# seeking employment openings in UAE.



## ZACHARIOUS (Jul 3, 2007)

I am a lawyer seeking career openings in UAE.Can anyone recommend any good employment agencies please to help on my job search.


Thank you.


----------



## dharvesh (Sep 26, 2008)

*jobs*

I am a lawyer seeking career openings in UAE.Can anyone recommend any good employment agencies please to help on my job search.
__________
Dharvesh


----------



## dharvesh (Sep 26, 2008)

It is very good to use in life.
_____________
dharvesh


----------



## crazymazy1980 (Aug 2, 2008)

dharvesh said:


> I am a lawyer seeking career openings in UAE.Can anyone recommend any good employment agencies please to help on my job search.
> __________
> Dharvesh


I'm not in the legal profession myself but I know from friends it is a very wide-ranging field. I know people in Agricultural Law and then on the opposite end of the spectrum Corporate Law.

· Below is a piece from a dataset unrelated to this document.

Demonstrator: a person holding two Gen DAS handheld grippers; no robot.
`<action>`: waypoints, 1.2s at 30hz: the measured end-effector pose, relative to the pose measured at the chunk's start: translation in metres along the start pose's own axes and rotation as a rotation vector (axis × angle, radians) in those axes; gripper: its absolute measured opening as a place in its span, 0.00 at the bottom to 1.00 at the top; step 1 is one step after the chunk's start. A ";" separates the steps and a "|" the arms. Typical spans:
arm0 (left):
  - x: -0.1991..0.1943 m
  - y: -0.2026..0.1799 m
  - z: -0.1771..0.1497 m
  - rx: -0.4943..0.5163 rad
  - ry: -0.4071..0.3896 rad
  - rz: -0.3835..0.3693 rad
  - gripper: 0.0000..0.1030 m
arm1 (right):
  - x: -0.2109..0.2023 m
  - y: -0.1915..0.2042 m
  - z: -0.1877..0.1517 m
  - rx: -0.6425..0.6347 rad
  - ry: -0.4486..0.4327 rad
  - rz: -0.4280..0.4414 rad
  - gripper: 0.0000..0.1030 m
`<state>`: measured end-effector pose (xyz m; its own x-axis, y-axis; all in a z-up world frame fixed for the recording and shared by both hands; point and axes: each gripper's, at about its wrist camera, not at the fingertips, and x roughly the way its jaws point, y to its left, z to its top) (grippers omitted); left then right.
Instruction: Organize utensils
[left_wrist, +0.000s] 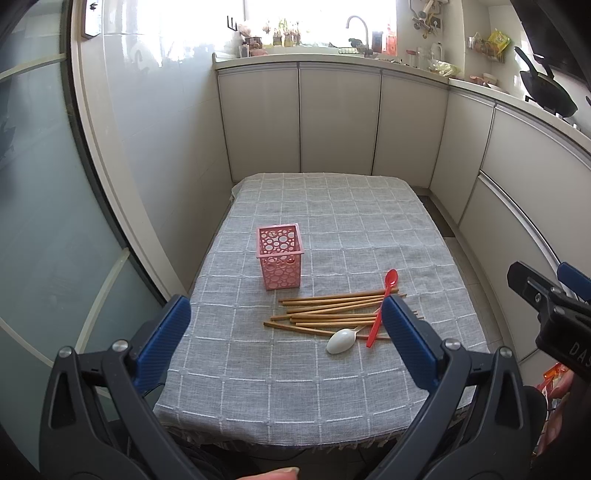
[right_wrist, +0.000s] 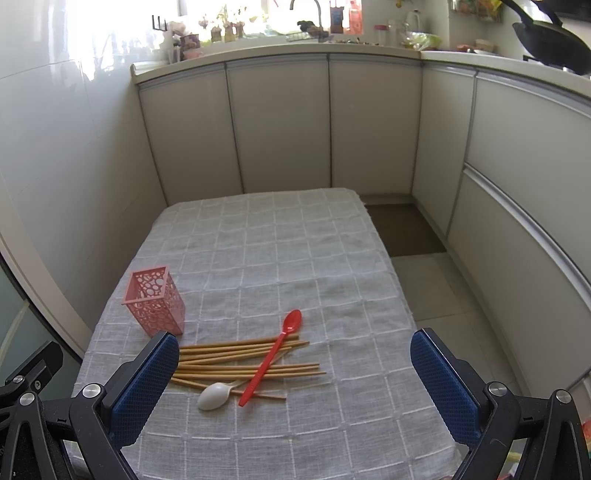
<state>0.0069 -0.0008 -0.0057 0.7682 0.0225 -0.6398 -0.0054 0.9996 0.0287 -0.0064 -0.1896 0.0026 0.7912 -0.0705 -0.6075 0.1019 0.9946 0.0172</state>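
With both grippers, left (left_wrist: 286, 334) and right (right_wrist: 295, 373), spread and empty, we see the chopsticks (right_wrist: 247, 363) lying left-to-right, nearer our right.

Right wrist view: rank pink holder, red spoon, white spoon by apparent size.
1. pink holder, clearly bulkiest
2. red spoon, longest but thin
3. white spoon; its handle is partly hidden under the red spoon, so its length is unsure

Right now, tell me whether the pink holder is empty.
Empty: nothing stands in the pink holder; chopsticks and both spoons lie on the cloth.
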 end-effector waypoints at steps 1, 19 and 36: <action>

Please expand and tell us more about what you're looking for, your background, years of experience and specifically the country you are a lawyer in and I am sure someone will be better able to answer your query.

HTH


----------



## Maz25 (Jul 6, 2008)

A lot of us have used recruitment agencies to find jobs. I know I did! As has already been said in so many posts before, google is your best friend. You need to make use of it in order to find recruitment agents specialising in your field - that's how I found the agent that got me a job.

If you are serious about moving out here, please do the research. There are loads of law firms here and google would bring up a lot information for you - probably a lot more than you even need!!!


----------